FEDERAL CIRCUIT AND FAMILY COURT OF AUSTRALIA

(DIVISION 2)

Sattar & Hayati [2023] FedCFamC2F 1213   

File number(s): PAC 3925 of 2019
Judgment of: JUDGE OBRADOVIC
Date of judgment: 15 September 2023
Catchwords: FAMILY LAW – PROPERTY – Adjustment of property interests- 10 year marriage – 3 children – only one asset of significance being former matrimonial home which held in respondent’s sole name – assessment of contributions – future needs – property adjustment in applicant’s favour of 55/45  
Legislation: Family Law Act 1975 (Cth) ss.44(3), 79, 75(2)
Cases cited:

Bevan & Bevan [2013] FamCAFC 116

Chapman & Chapman [2014] FamCAFC 91

Halstron & Halstron [2022] FedCFamC1A 65

Hickey & Hickey & Anor [2003] FamCA 395

Russell & Russell [1999] FamCA 1875

Scott & Danton [2014] FamCAFC 203

Stanford & Stanford [2012] HCA 52

Teal & Teal [2010] FamCAFC 120

Division: Division 2 Family Law
Number of paragraphs: 65
Date of last submission/s: 30 May 2023
Date of hearing: 29-30 May 2023
Place: Parramatta
Counsel for the Applicant: Mr Hill
Solicitor for the Applicant: The Peoples Solicitors
Counsel for the Respondent: Ms Ryan
Solicitor for the Respondent: Farah Lawyers, Solicitors & Barristers

ORDERS

PAC 3925 of 2019

FEDERAL CIRCUIT AND FAMILY COURT OF AUSTRALIA (DIVISION 2)

BETWEEN:

MS SATTAR

Applicant

AND:

MR HAYATI

Respondent

ORDER MADE BY:

JUDGE OBRADOVIC

DATE OF ORDER:

15 SEPTEMBER 2023

THE COURT ORDERS THAT:

1.Within 21 days the parties do all such acts and sign all documents necessary so as to effect a sale of the property known as B Street, Suburb C, and more particularly described in Certificate of Title Folio Identifier … (“the Suburb C property”), with an agent and using a solicitor at a price agreed between the parties and failing agreement:

(a)At a price nominated by a valuer appointed by the President of the Real Estate Institute of New South Wales (“the valuer”);

(b)With an agent nominated by the President of the Real Estate Institute of NSW; and

(c)A solicitor/conveyancer nominated by the President of the NSW Law Society.

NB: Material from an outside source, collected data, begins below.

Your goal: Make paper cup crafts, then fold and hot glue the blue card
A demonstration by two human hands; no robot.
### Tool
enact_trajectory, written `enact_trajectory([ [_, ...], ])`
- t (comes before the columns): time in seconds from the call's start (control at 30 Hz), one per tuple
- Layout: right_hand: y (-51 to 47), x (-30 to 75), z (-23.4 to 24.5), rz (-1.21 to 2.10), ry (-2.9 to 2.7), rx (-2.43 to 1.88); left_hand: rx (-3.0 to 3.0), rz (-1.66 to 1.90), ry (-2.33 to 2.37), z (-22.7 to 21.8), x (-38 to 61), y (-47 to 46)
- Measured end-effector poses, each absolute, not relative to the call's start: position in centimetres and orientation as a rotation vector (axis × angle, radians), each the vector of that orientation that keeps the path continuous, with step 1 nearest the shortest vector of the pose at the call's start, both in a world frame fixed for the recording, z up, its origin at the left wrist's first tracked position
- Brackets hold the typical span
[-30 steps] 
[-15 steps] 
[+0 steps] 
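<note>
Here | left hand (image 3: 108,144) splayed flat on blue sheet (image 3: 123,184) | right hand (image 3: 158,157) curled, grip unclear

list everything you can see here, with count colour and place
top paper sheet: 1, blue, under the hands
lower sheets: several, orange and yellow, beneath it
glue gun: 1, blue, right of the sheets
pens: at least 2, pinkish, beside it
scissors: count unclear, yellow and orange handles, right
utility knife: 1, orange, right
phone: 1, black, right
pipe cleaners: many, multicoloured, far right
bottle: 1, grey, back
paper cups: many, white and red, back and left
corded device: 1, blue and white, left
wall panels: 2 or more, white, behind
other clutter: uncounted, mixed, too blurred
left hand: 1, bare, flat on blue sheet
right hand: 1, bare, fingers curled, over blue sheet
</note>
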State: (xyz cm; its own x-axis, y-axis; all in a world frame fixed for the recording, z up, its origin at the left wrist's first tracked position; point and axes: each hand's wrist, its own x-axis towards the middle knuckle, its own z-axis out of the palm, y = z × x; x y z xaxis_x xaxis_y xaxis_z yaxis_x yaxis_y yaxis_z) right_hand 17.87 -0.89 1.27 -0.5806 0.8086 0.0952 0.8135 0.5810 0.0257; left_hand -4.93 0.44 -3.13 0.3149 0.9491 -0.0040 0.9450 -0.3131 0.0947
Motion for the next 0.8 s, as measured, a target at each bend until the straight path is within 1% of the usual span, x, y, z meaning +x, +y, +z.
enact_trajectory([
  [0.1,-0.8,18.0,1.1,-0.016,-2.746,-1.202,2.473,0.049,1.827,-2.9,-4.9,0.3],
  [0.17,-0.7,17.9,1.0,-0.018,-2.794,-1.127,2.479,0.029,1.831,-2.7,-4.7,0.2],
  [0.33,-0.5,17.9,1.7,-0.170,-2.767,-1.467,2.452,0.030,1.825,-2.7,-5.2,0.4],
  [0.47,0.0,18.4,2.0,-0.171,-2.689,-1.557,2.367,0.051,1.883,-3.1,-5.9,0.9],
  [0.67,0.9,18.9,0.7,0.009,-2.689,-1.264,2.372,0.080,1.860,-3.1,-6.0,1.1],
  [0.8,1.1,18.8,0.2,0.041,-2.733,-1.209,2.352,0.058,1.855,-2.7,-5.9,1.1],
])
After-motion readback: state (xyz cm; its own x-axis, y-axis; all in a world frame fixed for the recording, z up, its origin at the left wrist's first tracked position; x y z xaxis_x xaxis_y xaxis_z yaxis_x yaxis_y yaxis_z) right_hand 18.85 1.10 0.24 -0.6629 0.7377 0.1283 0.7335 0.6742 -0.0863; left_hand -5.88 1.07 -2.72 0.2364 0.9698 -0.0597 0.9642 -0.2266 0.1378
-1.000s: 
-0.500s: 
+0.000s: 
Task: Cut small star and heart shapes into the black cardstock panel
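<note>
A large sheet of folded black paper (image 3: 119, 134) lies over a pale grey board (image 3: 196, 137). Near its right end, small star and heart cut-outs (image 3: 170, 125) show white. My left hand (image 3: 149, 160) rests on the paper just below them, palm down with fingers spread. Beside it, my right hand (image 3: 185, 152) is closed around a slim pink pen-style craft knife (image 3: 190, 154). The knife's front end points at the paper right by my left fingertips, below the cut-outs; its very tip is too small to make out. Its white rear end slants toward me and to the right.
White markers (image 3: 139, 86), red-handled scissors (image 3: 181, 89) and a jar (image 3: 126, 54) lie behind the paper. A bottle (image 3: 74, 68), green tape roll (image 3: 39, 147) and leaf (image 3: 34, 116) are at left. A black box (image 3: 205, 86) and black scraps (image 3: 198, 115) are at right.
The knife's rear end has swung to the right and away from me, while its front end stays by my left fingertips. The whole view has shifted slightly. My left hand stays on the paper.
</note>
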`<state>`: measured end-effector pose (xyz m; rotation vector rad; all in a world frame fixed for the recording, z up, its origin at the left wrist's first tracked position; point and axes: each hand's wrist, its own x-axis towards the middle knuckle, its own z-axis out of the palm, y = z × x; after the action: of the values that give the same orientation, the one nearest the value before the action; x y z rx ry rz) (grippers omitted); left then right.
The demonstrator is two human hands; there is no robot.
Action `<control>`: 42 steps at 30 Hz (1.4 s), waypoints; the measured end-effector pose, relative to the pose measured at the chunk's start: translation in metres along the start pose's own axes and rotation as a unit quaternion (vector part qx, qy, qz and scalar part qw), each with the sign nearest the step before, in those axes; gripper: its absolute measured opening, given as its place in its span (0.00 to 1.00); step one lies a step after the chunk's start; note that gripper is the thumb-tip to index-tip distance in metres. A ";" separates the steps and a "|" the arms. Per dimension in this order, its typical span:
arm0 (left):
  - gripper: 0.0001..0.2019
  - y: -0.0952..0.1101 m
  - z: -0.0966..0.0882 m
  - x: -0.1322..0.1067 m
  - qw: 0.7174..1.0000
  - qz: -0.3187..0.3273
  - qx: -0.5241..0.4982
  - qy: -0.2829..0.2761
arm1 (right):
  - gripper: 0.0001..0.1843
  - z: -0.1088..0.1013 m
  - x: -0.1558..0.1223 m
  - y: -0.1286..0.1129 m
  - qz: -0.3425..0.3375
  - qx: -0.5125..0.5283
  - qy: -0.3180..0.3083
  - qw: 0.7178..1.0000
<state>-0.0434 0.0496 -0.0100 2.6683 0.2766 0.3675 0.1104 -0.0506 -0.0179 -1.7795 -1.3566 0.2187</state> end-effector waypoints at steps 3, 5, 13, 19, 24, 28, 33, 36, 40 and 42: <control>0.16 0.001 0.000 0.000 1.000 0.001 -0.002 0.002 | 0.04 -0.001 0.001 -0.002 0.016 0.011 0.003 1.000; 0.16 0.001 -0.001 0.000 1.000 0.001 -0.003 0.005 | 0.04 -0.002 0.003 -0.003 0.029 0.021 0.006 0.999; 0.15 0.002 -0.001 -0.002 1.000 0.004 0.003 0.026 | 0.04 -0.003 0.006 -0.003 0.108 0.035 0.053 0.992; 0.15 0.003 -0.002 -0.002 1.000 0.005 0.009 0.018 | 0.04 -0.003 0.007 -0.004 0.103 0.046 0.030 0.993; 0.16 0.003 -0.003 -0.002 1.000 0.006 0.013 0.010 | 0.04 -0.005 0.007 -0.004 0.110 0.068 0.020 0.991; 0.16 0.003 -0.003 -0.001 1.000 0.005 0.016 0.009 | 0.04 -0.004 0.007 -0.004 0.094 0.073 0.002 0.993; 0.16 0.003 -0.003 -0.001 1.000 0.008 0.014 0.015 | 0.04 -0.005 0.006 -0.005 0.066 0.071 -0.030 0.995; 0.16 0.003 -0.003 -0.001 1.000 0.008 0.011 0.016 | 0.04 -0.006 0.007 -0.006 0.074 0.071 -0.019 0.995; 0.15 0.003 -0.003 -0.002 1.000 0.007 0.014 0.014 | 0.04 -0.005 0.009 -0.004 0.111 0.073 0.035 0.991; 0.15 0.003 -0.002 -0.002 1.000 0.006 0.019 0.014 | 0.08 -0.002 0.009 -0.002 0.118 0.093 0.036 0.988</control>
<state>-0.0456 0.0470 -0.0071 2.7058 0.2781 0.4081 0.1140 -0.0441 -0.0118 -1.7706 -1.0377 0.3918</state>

2.The parties shall each cooperate in every way with the agent including (without limiting the generality of the following):

(a)Making the keys available to the agent;

(b)Allowing inspection of the Suburb C property at all reasonable times as requested by the agent;

(c)Not doing or saying anything to hinder the sale being effected;

(d)Ensuring that the Suburb C property including the grounds are of a reasonably clean and tidy condition at the time of inspection by the agent and prospective purchasers; and

(e)Signing all documents requested by the agent in relation to the listing for sale of the Suburb C property except a contract or agreement for sale which has not been authorised by the parties’ solicitors.

3.Neither party may confer on any agent without the consent of the other party at any right to any sole or exclusive agency in respect of the Suburb C property or to any commission.

4.In the event the Suburb C property is not sold by private treaty within 3 months from the date of these Orders then:

(a)The parties shall list the home for sale by public auction;

(b)The reserve price for the purpose of such auction shall be such as the parties agree upon within 14 days after the date upon which the Suburb C property is first listed for sale in accordance with Order 1.

(c)In the event that the bidding at the auction does not reach the reserve price, the parties may negotiate with the highest bidders or any other interested persons and effect a sale of the Suburb C property at a price which is not more than 10% below the reserve price or as agreed between them;

(d)If the Suburb C property remains unsold, the parties shall do all acts and things and sign all documents necessary to relist the Suburb C property for sale by public auction again at intervals of no more than 6 weeks with the reserve price to be reduced by 10% each auction.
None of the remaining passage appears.